### Problem description
Among the lines below, tally those that hold "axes". Return the number and nothing more.

### Source material
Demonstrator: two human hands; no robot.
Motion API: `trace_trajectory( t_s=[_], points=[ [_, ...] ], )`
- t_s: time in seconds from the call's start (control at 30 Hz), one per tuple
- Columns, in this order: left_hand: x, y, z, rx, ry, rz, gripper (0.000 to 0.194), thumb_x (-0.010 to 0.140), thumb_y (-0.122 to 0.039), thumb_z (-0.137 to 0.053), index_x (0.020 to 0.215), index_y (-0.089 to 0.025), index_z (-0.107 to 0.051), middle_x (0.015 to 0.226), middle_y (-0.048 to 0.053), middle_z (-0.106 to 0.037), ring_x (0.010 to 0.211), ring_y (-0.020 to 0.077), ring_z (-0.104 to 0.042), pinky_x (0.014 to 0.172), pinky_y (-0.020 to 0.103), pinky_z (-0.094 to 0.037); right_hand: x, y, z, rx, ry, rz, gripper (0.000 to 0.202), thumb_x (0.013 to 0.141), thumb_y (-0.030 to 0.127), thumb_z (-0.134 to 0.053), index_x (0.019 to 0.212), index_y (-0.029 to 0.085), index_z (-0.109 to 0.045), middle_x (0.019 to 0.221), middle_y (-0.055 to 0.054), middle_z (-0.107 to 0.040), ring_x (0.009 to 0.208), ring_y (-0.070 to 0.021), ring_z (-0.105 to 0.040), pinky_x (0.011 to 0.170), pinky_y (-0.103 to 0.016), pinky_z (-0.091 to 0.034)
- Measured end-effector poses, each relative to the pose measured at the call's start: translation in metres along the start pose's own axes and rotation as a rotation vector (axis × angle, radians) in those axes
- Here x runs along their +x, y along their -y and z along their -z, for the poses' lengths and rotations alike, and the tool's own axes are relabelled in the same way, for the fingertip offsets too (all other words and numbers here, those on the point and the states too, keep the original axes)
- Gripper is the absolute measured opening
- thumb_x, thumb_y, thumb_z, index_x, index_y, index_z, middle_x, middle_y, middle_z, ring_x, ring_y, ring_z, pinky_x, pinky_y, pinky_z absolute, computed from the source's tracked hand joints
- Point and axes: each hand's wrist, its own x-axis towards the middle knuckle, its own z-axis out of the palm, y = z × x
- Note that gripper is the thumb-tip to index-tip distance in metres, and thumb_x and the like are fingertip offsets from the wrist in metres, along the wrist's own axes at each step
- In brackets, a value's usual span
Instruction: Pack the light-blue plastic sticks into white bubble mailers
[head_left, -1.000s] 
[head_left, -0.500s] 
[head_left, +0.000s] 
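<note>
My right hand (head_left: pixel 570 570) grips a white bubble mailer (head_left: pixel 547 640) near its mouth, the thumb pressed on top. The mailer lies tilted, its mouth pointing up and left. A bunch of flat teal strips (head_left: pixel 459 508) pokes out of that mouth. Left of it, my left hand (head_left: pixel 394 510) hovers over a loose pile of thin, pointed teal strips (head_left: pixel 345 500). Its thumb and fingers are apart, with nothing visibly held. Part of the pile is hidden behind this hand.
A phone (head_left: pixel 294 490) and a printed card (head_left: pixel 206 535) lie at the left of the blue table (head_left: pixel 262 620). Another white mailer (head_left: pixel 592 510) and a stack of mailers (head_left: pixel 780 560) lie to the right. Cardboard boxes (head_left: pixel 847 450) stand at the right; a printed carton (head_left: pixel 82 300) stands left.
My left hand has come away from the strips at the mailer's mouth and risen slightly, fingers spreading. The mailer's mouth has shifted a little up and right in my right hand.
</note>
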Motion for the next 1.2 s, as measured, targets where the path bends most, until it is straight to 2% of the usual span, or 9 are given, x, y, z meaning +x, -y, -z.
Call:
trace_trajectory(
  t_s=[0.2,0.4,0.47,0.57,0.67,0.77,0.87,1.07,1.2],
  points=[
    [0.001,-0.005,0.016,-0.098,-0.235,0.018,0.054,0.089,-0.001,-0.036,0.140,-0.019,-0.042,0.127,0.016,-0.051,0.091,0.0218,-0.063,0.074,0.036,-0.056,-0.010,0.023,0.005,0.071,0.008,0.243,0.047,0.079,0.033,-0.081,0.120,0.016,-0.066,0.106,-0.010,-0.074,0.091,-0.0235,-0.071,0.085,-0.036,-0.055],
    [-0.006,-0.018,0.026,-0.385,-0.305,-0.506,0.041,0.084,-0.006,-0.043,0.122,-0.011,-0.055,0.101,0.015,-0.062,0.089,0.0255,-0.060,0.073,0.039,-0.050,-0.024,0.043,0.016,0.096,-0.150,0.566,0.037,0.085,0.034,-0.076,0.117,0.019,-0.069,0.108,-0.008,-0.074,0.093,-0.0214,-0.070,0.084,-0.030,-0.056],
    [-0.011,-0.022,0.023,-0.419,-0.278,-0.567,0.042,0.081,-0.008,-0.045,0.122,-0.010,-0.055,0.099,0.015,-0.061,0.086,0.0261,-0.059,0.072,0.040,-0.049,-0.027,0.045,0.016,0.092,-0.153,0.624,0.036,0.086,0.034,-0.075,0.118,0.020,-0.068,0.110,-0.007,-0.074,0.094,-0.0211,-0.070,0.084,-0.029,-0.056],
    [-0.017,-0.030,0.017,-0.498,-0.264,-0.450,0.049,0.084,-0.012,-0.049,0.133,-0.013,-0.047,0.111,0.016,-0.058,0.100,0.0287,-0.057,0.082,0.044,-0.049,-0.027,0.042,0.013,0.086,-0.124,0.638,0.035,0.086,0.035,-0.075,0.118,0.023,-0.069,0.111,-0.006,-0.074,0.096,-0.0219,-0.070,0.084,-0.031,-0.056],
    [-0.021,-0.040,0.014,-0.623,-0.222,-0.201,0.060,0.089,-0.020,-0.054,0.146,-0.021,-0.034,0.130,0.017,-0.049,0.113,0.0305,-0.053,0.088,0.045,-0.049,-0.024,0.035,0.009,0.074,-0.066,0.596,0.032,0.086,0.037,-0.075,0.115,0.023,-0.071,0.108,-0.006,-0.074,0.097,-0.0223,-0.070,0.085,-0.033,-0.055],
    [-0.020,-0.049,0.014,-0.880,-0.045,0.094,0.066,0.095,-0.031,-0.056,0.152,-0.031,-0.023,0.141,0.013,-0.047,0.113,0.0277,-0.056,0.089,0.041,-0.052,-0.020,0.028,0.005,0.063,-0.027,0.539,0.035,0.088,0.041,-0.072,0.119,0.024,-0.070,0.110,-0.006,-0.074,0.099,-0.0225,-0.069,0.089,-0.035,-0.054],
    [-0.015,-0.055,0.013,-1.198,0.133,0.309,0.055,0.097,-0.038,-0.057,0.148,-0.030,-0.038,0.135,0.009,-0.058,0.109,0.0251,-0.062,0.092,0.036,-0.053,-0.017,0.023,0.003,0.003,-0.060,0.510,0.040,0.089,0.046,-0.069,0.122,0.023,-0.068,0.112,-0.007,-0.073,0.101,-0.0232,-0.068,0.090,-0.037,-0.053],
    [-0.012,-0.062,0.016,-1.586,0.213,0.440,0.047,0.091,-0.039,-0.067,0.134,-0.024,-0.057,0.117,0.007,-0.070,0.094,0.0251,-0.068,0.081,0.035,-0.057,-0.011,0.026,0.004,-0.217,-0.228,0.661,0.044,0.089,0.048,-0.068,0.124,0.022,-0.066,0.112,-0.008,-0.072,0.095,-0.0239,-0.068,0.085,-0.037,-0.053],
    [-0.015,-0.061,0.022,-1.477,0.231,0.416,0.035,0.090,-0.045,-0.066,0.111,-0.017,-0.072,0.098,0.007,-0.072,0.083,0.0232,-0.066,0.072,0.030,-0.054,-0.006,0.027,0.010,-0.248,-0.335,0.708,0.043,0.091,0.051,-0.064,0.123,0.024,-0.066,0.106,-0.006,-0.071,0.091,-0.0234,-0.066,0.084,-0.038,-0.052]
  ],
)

### Output for this task
4